With pictures removed, print the listing exactly.

↓↓↓

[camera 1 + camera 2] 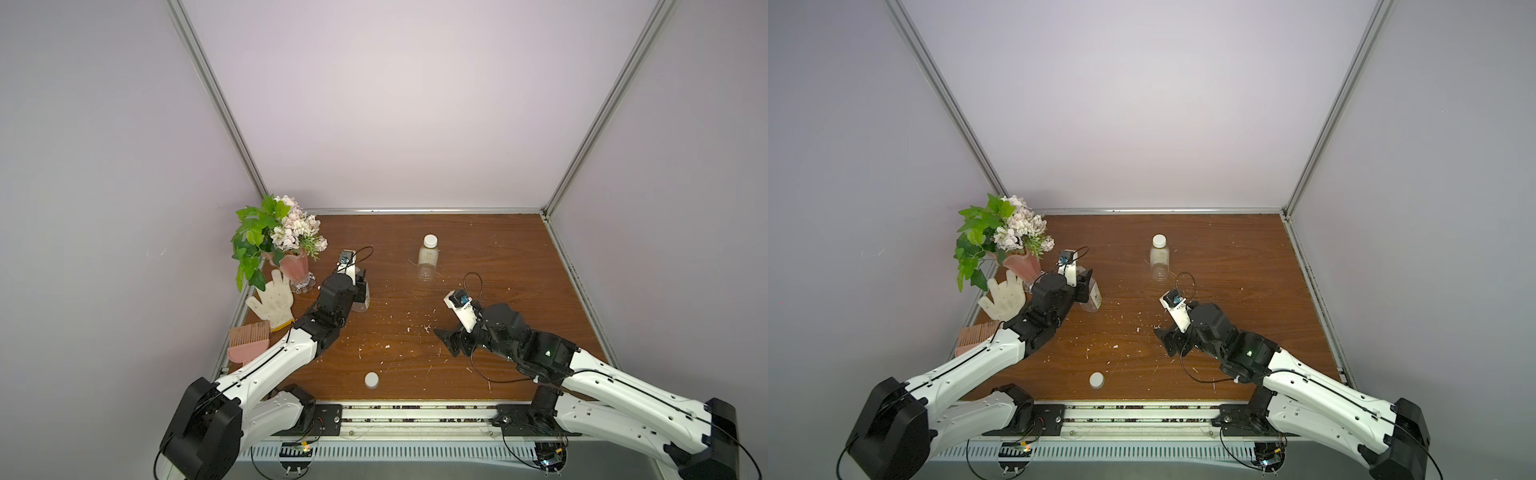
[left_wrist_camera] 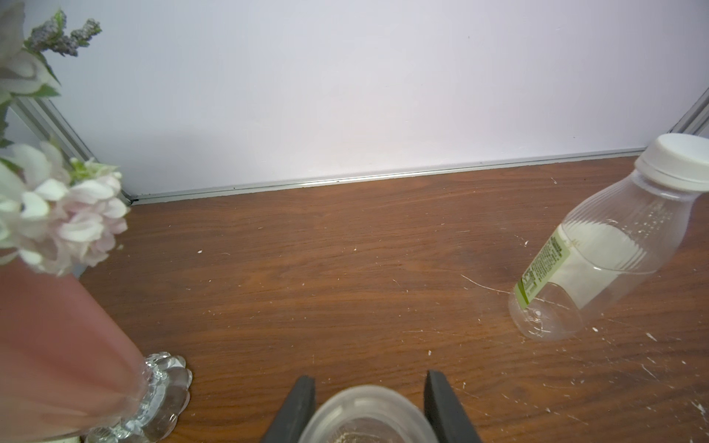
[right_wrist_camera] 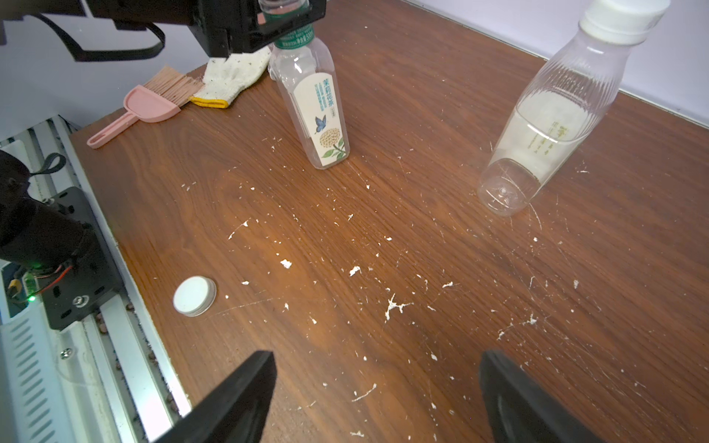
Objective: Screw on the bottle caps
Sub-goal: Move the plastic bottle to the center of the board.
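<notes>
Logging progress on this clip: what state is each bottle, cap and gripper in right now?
Clear plastic bottle with green neck ring: upright, uncapped, gripped at the neck.
Clear ribbed plastic bottle: upright, white cap on.
Loose round white plastic cap: lying flat, untouched.
Left gripper: shut on the green-ringed bottle's neck.
Right gripper: open, empty.

We have our left end effector clamped on the neck of the green-necked bottle, reaching well forward. Right of that bottle and nearer our base, our right end effector hovers tilted downward, jaws wide, empty.
</notes>
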Controlling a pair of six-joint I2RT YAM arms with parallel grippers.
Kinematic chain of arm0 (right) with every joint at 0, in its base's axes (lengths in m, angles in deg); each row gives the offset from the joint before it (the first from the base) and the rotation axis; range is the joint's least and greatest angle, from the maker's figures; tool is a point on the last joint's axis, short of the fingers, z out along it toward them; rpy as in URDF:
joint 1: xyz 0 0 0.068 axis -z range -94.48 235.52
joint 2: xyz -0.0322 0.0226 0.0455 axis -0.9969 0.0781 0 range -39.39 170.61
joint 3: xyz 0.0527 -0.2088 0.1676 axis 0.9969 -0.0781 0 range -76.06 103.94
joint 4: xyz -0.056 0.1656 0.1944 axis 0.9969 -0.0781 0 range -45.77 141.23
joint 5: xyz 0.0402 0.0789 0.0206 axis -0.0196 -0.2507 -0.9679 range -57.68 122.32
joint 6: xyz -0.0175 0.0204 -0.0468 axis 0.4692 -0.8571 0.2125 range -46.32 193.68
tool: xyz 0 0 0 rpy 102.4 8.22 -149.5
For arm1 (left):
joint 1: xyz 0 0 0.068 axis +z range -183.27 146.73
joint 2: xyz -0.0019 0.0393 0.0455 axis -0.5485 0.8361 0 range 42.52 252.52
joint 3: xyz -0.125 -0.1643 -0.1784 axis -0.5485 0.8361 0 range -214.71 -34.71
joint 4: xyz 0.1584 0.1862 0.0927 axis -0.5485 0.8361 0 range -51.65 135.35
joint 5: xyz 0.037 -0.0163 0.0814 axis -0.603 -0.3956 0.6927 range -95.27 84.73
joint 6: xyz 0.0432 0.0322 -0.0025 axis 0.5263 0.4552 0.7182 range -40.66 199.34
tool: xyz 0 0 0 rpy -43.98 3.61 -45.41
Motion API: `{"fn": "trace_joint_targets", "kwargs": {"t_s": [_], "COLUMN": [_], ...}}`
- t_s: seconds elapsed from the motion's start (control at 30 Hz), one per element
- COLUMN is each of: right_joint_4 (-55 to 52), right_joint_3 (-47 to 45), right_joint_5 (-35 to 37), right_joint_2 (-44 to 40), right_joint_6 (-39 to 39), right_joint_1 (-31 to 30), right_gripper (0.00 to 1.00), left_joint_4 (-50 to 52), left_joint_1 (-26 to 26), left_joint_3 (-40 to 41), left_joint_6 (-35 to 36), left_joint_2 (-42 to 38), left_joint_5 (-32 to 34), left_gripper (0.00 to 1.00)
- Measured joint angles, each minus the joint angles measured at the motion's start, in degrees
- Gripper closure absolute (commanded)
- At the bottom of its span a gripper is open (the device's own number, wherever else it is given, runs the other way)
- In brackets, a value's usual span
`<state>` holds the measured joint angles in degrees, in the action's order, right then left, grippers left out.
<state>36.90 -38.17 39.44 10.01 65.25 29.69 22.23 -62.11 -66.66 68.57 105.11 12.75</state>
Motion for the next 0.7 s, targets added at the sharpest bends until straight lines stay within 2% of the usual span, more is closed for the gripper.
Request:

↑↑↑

- EXERCISE RESULT:
[camera 1 + camera 2] 
[left_wrist_camera] 
[right_wrist_camera] 
Objective: Screw on the bottle caps
Sub-goal: Move the plastic bottle to the center of the board.
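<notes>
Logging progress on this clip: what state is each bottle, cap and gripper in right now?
Clear plastic bottle with green neck ring: upright, uncapped, gripped at the neck.
Clear ribbed plastic bottle: upright, white cap on.
Loose round white plastic cap: lying flat, untouched.
Left gripper: shut on the green-ringed bottle's neck.
Right gripper: open, empty.

We have our left end effector clamped on the neck of the green-necked bottle, reaching well forward. Right of that bottle and nearer our base, our right end effector hovers tilted downward, jaws wide, empty.
</notes>
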Controlling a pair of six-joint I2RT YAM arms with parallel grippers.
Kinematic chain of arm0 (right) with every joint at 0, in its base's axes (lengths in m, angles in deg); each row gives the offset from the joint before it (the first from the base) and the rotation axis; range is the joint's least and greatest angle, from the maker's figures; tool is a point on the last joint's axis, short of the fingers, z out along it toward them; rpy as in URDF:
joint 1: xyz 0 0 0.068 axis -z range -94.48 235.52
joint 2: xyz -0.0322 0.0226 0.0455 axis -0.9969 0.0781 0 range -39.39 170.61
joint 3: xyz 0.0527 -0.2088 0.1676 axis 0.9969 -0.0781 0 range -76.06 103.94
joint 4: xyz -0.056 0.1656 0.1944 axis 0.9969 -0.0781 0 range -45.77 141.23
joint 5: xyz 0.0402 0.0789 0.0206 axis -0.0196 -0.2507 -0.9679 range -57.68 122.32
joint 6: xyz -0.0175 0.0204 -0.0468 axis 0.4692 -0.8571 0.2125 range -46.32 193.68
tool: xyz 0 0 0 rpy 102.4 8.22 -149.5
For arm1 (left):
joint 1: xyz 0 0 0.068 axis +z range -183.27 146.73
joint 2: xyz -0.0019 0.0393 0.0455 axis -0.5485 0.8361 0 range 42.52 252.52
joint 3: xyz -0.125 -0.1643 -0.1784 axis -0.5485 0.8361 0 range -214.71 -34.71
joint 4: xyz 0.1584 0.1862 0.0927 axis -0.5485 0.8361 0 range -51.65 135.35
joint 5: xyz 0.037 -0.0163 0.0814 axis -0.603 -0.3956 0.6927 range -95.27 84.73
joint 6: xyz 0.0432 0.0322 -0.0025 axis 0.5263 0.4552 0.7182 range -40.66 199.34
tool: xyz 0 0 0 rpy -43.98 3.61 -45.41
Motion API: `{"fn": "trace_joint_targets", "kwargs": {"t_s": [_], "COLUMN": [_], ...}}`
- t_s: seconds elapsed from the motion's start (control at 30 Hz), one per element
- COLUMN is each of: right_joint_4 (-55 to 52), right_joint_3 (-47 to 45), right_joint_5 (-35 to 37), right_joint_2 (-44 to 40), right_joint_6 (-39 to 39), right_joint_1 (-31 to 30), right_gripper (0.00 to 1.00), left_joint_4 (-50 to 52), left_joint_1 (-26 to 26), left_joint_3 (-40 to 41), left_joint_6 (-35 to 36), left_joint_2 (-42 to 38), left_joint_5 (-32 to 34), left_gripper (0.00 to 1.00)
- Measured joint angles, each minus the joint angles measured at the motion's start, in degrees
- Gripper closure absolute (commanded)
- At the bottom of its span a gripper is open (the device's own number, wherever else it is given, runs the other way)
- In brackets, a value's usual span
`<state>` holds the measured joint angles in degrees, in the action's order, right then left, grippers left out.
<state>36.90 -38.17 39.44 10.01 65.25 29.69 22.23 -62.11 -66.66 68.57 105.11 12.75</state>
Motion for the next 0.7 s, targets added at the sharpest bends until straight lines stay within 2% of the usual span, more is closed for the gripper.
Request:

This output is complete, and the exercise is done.